Are these the new Chiefs? They run first, pass second?
Well, let’s not get ahead of ourselves.
Establish the run
The game plans derive, at least in part, from knowledge — an understanding of your own strengths and weaknesses coupled with what you’ve seen from the opponent. In Week 1, absent preseason games, the Chiefs reverted back to last season, when they played the Texans twice. Had plenty of film on them.
But Houston arrived with a change in defensive strategy. Erase the deep ball. Be content with everything underneath.

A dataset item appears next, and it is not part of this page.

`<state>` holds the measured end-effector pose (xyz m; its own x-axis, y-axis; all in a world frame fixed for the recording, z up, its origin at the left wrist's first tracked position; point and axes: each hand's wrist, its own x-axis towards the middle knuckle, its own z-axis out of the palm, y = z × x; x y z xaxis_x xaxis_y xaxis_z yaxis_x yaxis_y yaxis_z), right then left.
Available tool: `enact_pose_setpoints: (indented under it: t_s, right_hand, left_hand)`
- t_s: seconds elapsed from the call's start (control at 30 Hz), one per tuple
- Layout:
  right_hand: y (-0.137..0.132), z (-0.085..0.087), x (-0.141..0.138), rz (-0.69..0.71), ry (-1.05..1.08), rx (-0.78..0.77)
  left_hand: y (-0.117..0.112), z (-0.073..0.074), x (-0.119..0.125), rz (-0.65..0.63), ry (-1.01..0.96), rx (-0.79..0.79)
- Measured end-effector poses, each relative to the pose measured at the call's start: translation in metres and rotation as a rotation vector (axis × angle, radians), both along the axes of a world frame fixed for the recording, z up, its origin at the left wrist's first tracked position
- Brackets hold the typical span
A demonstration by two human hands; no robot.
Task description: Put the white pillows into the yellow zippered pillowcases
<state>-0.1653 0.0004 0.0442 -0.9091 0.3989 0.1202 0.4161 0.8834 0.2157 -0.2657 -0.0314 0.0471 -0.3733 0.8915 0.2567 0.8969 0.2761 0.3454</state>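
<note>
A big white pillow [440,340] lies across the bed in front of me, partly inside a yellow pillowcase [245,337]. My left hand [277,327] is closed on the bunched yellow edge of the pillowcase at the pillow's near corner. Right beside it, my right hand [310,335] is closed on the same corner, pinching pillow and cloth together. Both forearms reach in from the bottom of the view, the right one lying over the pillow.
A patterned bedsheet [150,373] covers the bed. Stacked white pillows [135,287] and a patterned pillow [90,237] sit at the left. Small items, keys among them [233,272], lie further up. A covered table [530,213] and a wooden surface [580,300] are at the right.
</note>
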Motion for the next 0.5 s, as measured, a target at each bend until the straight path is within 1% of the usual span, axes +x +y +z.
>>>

“They’ve been a man (to man) team against us in the past, but they kind of mixed it up with a bunch of different coverages,” Chiefs coach Andy Reid said.
The Chiefs wanted to establish the run. They always want to establish the run, even if they believe they’ve got the best passing quarterback in football.
But those numbers you heard — 34 carries, 32 pass attempts — weren’t necessarily the plan heading into Week 1. The Texans made their defensive tweaks after giving up 51 points in the final three quarters of the AFC Divisional Round game last season. The Chiefs adjusted back, and it showed in multiple forms. Mahomes remained content with the underneath routes.
And then they ran.
And ran.
And ran.
It all culminated in a 91-yard touchdown drive in the second quarter. The Chiefs used 16 plays on the drive — none of them gaining more than nine yards, a slow, methodical march down the field. The Texans wouldn’t budge from their deep shell, almost as if they were thinking, Surely they will take a shot sooner rather than later, right? Right?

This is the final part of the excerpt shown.